- _Supplied material_:
*** Block opens ***

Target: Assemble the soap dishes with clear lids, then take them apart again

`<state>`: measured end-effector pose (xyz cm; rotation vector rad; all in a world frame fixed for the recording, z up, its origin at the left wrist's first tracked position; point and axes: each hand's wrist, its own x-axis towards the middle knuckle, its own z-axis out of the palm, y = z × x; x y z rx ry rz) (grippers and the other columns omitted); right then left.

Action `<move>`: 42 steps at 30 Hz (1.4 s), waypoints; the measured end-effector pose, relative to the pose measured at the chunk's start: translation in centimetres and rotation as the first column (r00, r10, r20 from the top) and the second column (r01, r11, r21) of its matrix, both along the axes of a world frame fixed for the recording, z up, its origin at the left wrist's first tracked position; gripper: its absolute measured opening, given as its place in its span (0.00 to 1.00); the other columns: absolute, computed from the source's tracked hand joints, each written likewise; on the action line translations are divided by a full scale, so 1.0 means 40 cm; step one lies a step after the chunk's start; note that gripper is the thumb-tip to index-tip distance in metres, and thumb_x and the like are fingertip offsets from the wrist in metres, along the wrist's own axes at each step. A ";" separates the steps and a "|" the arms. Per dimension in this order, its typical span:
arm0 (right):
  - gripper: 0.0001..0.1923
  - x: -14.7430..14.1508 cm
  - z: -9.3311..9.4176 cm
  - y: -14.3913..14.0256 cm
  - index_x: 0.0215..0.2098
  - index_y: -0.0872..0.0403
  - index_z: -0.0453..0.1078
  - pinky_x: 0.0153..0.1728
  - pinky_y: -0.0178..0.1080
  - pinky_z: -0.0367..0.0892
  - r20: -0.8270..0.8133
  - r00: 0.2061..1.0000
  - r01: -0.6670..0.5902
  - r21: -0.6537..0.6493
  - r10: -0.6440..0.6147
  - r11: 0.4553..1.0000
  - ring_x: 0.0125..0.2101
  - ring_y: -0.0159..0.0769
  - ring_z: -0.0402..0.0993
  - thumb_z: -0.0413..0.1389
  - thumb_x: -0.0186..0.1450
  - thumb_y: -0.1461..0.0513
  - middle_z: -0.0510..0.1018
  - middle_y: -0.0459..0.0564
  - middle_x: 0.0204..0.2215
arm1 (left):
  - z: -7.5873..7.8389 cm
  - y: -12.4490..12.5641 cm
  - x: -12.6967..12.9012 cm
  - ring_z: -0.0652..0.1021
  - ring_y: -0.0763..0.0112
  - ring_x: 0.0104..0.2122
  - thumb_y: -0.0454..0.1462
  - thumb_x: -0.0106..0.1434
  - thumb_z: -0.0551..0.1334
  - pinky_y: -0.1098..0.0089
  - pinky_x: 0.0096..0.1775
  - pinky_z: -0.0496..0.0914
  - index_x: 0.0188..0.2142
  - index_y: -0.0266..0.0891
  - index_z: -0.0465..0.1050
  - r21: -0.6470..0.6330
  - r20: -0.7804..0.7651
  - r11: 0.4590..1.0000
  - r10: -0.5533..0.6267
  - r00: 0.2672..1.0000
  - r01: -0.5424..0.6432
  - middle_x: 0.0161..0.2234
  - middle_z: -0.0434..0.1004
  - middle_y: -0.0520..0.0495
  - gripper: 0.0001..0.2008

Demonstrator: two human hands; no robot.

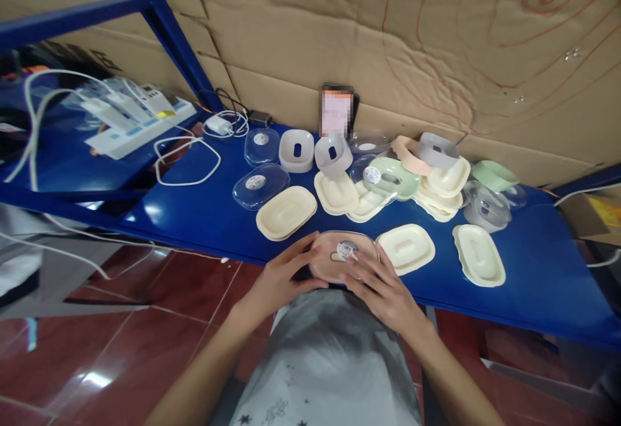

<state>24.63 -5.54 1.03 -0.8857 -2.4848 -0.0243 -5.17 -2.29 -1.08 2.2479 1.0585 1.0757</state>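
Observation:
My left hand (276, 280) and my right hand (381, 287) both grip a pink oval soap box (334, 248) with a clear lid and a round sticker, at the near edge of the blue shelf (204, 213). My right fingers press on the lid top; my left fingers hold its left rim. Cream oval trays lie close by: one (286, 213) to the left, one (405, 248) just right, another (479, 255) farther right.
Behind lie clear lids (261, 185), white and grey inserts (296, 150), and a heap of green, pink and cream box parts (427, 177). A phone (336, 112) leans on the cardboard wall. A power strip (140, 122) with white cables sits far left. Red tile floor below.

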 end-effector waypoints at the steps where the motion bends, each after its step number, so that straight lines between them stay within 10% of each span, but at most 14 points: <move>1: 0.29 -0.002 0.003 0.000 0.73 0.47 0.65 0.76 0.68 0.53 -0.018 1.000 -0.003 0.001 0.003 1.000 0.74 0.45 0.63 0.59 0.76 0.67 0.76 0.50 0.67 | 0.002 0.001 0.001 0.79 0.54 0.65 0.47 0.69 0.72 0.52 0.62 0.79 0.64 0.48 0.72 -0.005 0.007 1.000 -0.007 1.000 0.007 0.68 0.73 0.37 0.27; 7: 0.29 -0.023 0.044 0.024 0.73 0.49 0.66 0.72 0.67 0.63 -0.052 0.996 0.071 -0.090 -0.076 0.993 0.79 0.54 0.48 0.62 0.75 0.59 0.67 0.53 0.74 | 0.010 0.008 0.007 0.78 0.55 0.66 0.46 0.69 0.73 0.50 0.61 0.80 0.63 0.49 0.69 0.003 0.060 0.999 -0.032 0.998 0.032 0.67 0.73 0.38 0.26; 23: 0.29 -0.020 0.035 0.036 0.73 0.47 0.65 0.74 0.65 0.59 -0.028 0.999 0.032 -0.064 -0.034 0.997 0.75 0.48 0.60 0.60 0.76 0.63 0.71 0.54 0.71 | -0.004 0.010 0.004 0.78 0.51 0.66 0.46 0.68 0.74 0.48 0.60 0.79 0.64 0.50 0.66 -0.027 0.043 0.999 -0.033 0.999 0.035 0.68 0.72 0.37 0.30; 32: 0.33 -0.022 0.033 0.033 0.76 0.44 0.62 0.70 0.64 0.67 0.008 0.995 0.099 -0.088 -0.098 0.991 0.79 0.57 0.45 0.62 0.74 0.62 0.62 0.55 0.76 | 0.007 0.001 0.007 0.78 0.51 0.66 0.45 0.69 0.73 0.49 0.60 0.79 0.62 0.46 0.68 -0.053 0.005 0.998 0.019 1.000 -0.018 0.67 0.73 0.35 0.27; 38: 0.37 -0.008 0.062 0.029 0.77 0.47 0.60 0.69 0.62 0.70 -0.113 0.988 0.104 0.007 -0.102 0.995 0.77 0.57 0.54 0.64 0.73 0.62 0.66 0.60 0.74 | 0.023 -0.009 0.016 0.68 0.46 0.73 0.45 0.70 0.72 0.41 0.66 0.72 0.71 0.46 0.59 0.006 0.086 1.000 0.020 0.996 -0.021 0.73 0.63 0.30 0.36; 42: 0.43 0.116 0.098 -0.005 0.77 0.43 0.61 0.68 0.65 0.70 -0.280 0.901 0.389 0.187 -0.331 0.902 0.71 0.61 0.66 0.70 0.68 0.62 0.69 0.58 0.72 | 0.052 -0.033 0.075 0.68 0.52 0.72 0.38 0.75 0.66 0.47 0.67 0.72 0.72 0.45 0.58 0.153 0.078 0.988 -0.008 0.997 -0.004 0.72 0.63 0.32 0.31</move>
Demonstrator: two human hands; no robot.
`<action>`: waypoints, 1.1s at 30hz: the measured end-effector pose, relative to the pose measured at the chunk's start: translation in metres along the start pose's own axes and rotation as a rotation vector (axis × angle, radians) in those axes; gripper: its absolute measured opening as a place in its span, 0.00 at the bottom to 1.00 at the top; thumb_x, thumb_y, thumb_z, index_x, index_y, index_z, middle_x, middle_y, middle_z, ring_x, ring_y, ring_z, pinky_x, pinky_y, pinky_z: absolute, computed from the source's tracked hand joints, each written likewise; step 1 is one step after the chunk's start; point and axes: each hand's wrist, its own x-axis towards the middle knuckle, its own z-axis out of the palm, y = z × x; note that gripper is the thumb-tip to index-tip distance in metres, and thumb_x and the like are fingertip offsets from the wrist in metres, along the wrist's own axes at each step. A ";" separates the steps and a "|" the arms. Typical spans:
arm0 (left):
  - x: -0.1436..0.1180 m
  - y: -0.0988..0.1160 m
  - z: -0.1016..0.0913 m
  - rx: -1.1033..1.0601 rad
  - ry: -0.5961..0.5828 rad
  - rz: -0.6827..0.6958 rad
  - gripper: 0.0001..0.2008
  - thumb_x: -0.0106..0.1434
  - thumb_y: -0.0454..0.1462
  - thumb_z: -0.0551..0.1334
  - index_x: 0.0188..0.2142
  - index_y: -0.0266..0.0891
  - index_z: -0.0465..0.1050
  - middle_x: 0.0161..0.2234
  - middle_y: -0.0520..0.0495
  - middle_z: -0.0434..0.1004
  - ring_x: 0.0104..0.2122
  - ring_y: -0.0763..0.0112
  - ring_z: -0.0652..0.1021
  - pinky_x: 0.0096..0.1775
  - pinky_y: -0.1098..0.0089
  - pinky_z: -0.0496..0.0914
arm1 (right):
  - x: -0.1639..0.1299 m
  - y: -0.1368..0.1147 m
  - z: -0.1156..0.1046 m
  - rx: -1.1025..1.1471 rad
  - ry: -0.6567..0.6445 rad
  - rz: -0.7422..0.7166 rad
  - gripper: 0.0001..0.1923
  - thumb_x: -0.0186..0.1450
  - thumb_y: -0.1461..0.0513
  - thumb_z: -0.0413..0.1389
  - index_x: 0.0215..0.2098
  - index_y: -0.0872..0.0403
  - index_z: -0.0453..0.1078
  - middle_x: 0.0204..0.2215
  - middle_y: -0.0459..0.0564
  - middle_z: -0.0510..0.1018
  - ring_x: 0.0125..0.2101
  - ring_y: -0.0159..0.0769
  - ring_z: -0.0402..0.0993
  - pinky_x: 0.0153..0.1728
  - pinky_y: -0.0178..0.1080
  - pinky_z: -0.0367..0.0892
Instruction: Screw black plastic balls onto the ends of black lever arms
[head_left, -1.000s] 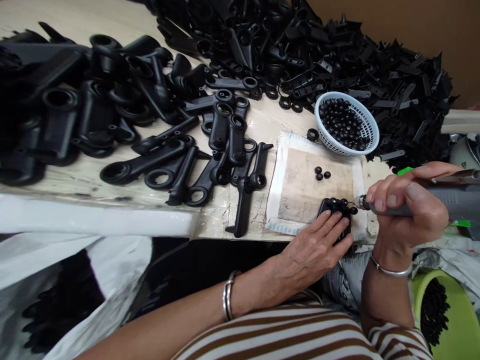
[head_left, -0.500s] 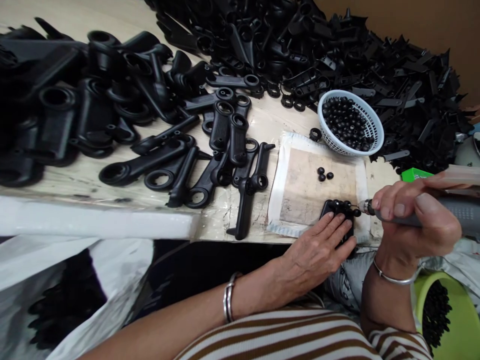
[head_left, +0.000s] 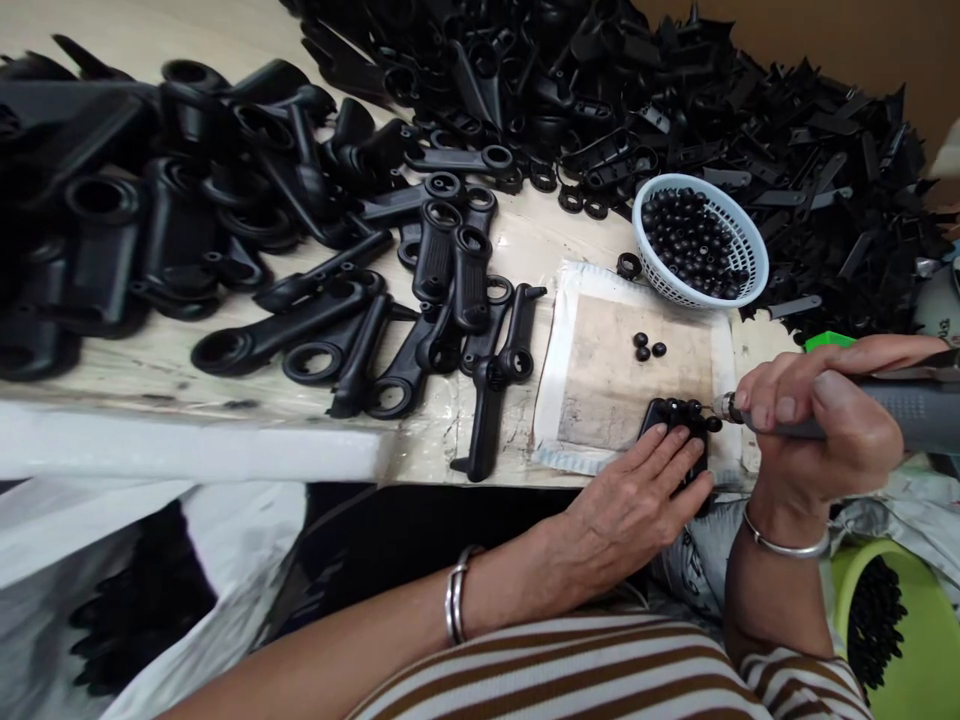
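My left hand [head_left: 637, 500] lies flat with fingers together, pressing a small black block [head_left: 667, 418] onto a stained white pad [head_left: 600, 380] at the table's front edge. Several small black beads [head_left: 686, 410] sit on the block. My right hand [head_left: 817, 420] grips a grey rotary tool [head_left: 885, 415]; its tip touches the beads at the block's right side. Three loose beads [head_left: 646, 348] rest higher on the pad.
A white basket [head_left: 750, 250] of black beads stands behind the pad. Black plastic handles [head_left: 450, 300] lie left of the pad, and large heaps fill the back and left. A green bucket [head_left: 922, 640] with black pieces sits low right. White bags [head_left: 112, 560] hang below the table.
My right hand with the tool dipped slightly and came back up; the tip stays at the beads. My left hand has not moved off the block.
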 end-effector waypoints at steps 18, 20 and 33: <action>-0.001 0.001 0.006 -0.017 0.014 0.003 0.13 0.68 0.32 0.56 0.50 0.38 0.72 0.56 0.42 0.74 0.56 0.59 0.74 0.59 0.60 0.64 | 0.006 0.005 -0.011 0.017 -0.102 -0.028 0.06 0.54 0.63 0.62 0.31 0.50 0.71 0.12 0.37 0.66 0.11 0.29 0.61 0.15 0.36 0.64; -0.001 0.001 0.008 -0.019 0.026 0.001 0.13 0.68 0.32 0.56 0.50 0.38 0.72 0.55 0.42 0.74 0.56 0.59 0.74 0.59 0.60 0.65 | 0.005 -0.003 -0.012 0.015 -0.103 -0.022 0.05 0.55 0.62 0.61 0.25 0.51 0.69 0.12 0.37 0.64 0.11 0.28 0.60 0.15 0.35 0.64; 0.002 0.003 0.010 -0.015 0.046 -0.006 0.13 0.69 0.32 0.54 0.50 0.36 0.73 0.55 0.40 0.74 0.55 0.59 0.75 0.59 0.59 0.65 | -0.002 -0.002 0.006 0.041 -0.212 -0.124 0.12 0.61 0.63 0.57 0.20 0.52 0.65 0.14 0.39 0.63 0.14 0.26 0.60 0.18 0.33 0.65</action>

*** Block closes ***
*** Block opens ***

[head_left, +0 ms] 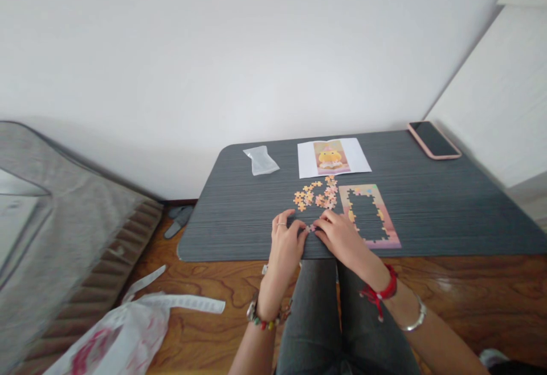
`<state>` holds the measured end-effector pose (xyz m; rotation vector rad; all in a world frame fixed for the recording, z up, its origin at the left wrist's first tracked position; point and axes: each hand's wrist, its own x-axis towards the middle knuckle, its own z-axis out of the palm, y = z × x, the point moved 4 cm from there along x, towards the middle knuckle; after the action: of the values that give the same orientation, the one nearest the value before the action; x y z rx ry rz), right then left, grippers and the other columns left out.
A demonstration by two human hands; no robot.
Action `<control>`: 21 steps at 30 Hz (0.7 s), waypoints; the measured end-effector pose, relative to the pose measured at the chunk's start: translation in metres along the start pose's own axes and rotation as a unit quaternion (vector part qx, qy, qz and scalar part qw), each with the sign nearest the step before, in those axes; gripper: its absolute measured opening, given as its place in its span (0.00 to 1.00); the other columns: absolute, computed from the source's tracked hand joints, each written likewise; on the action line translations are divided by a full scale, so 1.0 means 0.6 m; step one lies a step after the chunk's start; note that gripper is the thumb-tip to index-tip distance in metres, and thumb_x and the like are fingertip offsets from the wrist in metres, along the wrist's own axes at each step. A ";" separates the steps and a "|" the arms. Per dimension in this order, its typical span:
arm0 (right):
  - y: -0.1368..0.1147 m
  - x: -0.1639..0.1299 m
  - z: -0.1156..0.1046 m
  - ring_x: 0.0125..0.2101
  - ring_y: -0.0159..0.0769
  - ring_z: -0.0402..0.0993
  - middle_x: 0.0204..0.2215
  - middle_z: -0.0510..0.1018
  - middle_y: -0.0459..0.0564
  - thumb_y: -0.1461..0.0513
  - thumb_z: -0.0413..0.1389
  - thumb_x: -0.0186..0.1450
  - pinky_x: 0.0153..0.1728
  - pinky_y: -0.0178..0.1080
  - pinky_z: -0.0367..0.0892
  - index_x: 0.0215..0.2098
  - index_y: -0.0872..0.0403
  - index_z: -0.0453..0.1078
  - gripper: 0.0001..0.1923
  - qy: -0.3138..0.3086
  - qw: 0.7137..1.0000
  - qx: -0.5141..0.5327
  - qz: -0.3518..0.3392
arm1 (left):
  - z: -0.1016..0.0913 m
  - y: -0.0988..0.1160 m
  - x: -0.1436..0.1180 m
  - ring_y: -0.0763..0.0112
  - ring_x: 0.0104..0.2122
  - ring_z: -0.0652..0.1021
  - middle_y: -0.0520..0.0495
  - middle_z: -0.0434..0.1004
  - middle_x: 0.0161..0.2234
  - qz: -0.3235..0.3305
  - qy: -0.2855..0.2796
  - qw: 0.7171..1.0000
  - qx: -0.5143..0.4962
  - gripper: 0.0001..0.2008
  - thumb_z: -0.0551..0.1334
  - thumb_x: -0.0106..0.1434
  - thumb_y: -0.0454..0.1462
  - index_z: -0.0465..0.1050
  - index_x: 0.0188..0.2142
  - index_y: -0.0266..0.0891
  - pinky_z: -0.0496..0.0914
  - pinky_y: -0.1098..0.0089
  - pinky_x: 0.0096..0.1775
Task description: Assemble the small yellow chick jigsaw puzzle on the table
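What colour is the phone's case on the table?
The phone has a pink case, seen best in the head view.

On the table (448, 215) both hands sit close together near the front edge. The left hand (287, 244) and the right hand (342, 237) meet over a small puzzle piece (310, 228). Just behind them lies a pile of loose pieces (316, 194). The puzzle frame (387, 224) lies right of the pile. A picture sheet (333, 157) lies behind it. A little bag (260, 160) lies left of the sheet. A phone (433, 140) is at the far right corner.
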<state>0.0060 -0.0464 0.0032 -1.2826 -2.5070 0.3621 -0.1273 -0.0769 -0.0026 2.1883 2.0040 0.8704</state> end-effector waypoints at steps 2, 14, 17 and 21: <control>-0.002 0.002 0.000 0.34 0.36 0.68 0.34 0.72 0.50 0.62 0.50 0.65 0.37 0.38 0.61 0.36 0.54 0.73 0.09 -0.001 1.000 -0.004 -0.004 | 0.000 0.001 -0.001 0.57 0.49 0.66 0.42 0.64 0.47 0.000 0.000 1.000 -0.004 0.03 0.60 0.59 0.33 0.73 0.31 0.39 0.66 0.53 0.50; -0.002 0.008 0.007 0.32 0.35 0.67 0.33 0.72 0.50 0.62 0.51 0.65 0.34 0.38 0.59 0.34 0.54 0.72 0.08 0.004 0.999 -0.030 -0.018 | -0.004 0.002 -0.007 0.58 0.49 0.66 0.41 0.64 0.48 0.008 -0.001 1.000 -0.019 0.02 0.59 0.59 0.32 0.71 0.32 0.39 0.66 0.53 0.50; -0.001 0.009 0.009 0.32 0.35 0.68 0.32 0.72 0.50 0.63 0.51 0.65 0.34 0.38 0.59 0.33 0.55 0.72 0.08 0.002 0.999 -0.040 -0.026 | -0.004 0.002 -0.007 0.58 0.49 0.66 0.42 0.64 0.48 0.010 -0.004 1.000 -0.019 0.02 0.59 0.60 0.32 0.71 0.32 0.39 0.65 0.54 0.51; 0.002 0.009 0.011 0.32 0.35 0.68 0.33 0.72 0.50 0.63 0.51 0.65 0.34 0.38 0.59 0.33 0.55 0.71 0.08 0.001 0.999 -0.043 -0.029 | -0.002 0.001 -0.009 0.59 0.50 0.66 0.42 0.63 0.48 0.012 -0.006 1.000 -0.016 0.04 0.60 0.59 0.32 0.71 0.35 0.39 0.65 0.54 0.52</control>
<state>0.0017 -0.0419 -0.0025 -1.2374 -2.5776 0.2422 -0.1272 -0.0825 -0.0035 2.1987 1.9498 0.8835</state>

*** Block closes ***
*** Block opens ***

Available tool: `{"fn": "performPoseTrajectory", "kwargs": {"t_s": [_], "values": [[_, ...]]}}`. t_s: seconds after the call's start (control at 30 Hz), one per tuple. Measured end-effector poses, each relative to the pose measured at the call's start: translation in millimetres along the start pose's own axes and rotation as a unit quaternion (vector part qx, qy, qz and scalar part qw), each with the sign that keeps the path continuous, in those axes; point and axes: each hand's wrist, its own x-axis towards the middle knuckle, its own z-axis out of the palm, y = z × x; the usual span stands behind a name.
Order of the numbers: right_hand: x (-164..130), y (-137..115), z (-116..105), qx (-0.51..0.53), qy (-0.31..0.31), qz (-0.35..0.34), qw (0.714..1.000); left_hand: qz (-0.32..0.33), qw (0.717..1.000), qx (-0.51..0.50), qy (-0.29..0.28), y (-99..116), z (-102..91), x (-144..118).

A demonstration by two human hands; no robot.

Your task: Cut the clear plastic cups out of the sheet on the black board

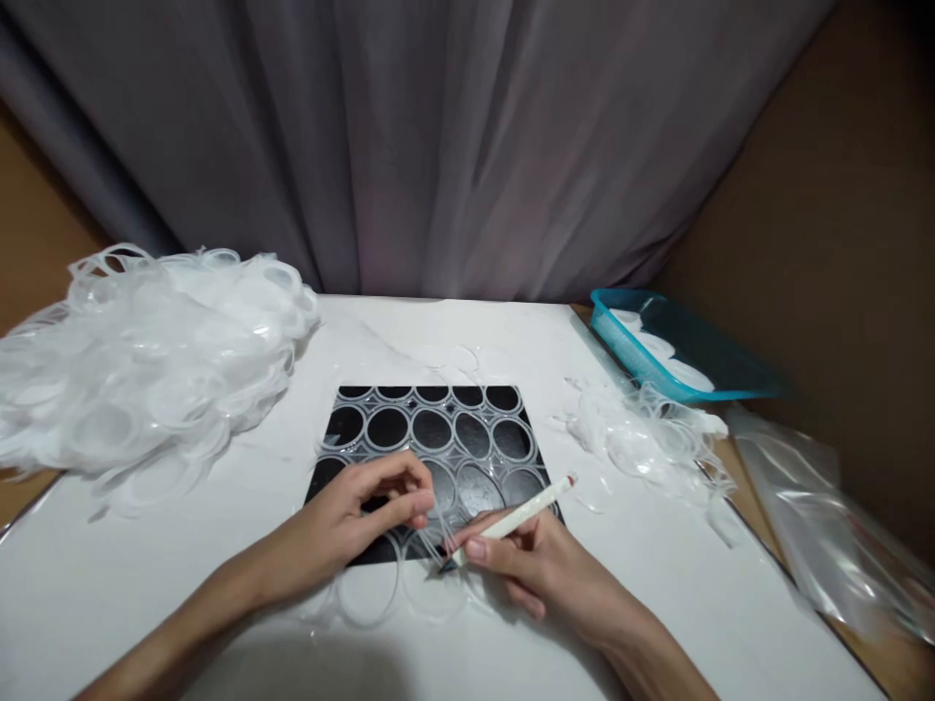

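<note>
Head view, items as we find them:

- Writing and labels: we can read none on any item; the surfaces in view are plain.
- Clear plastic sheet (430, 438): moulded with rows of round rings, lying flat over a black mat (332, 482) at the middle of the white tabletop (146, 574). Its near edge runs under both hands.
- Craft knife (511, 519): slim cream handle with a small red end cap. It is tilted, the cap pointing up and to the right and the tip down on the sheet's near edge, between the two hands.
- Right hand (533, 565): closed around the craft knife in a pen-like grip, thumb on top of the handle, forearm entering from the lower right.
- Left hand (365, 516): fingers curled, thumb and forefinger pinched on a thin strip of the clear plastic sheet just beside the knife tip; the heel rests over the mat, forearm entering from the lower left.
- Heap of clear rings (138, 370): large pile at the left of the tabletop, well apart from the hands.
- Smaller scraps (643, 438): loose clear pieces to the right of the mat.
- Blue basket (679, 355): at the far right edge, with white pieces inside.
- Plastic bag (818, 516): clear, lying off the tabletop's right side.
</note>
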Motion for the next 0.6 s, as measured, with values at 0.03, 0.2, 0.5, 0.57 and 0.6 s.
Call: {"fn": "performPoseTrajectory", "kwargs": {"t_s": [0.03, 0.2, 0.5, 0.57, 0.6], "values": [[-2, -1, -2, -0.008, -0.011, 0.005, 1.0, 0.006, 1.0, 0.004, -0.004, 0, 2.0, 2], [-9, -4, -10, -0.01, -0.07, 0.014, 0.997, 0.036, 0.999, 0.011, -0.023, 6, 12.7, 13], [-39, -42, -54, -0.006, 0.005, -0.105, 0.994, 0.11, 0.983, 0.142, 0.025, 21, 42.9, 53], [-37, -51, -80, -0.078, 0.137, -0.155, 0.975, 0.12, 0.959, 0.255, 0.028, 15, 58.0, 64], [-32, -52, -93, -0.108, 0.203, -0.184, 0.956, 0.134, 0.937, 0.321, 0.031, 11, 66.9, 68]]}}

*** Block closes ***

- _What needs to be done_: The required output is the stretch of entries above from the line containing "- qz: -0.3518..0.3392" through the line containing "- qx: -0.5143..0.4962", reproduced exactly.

- _Solved exercise_:
  - qz: -0.3518..0.3392
arm1 (left):
  - z: -0.1016..0.0913 m
  - y: -0.0988..0.1160 m
  - x: -0.1436..0.1180 m
  - ring_y: -0.0763..0.0112
  - ring_x: 0.0104..0.2122
  - ring_z: -0.0652..0.1021
  - middle_y: -0.0520..0.0495
  - middle_z: -0.0434..0.1004
  - middle_x: 0.0161..0.2234
  - qz: -0.3235..0.3305
  - qy: -0.2855..0.2796
  - qw: 0.7171..1.0000
  - qx: -0.5143..0.4962

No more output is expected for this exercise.